I’m in Palo Alto, CA for four days attending the Stanford Medicine X (#MedX) conference, which focuses on emerging health-care technology and patient-centered medicine. The first day was a pre-conference workshop on Partnering for Health in clinical trials.

I’m having a blast! It’s like a giant TweetUp of patient advocates, healthcare providers, and technology innovators. I’ve met a dozen people that I’d previously only known online. Several of them are patients who are healthcare bloggers and tweetchat moderators like me and have diseases different than mine (diabetes, arthritis, lupus, other cancers, etc.) My roommate is a delightful young pre-med student who happens to love chocolate, and who has had no sense of smell for as long as she can remember (which is fortuitous, considering one of my Xalkori side effects).

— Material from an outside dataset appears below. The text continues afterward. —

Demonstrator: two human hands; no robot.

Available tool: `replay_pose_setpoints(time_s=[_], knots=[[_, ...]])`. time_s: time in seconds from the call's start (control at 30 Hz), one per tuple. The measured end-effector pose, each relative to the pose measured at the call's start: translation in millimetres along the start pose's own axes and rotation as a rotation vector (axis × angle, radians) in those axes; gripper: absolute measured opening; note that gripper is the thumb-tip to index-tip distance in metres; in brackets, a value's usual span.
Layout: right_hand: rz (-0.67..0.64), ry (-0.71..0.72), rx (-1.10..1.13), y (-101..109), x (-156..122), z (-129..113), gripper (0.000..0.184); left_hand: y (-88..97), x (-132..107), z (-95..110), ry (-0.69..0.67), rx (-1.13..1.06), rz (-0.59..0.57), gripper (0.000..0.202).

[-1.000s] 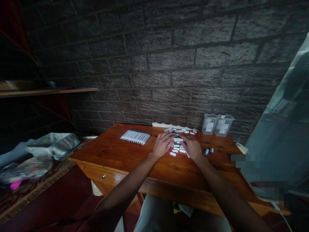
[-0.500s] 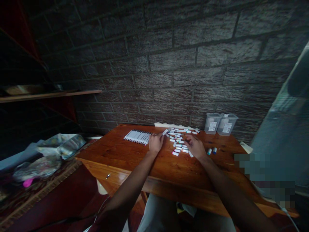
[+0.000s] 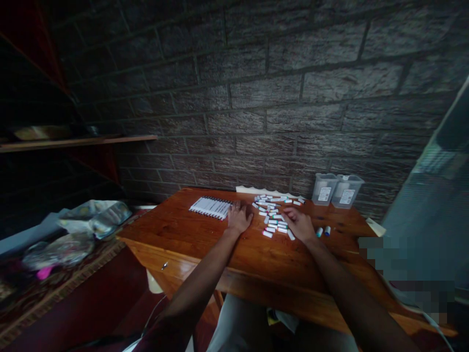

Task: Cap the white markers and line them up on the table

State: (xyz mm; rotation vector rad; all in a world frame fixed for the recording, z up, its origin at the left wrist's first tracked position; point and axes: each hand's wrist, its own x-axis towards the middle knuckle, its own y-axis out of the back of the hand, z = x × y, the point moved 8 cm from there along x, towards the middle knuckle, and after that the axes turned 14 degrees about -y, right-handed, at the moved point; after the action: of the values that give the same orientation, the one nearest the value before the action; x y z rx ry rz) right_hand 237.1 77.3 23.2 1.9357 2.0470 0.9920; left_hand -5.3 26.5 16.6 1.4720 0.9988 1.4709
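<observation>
My left hand (image 3: 240,218) lies palm down on the table, its fingers stretched over the right end of a row of white markers (image 3: 210,207) with dark ends. The markers lie side by side; my fingers hide the last ones. My right hand (image 3: 299,224) is closed at the right edge of a scattered pile, its thumb and fingertips together; whatever they hold is hidden. Short white marker caps (image 3: 267,234) with coloured ends make up most of the pile. A few longer white markers (image 3: 277,199) lie toward the back.
Two clear plastic containers (image 3: 324,189) with labels stand at the back right of the wooden table (image 3: 176,230). Two short blue-toned caps (image 3: 327,230) lie right of my right hand. A white wavy-edged strip (image 3: 262,192) runs along the brick wall.
My left hand has let go of the white marker it held up and now rests flat at the row's right end. My right hand stays by the pile. The view has shifted slightly.
</observation>
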Motion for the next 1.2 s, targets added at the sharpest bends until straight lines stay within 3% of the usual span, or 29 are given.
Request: replay_pose_setpoints(time_s=[0.23,0.57,0.7,0.8,0.93,1.2], knots=[[-0.001,-0.001,-0.014,2,-2,-2,0.031,-9.4,-5,-16,0.18,0.006,-0.111,0.074],[-0.013,0.0,-0.039,0,-2,-3,0.028,-3.5,-1,-15,0.163,-0.04,-0.021,0.068],[-0.028,-0.001,-0.055,-1,-2,-2,0.028,-2.0,1,-7,0.052,-0.041,0.05,0.066],[-0.028,0.006,-0.045,0,-3,-3,0.027,-7.5,2,-3,0.033,-0.044,0.006,0.067],[-0.022,0.012,-0.053,1,-4,-5,0.027,-11.4,-2,-4,0.111,-0.033,-0.087,0.066],[-0.005,0.011,-0.044,1,-5,-5,0.029,3.3,-7,-1,0.163,0.066,-0.072,0.063]])
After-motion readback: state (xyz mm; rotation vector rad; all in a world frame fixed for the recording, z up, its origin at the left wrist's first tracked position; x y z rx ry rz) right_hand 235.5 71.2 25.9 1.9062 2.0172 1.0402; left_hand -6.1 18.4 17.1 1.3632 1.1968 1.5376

Presentations and panels address the evolving nature of healthcare, with a strong emphasis on patient involvement. Some topics:
–How to include the patient voice when designing clinical trials
–How do patients who are not tech savvy (“no smartphone patients”) obtain medical records and learn about their disease?
–Technology to assist those with disabilities
–New apps and devices for improving outcomes (e.g., a device that tracks when bedridden patients need to be turned to avoid bedsores)
–The value of relationships in promoting health
–Training medical students and doctors to incorporate empathy in patient care and ask the patient what is important to them
–Patients self-tracking their health data (e.g., diabetes blood levels and insulin doses)
–Which metrics to use when choosing a doctor, and where to find them, and new ways to gather the info

At least half the people in the audience are interacting with their smartphones, laptops and tablets during the event. I can see how all the online activity is extending the reach of the conference, which is also being streamed live (except when the server crashes from overwhelming demand). It is fascinating to watch the presentations and simultaneously read a very active #MedX Twitter stream that summarizes, critiques and expands on what is being said.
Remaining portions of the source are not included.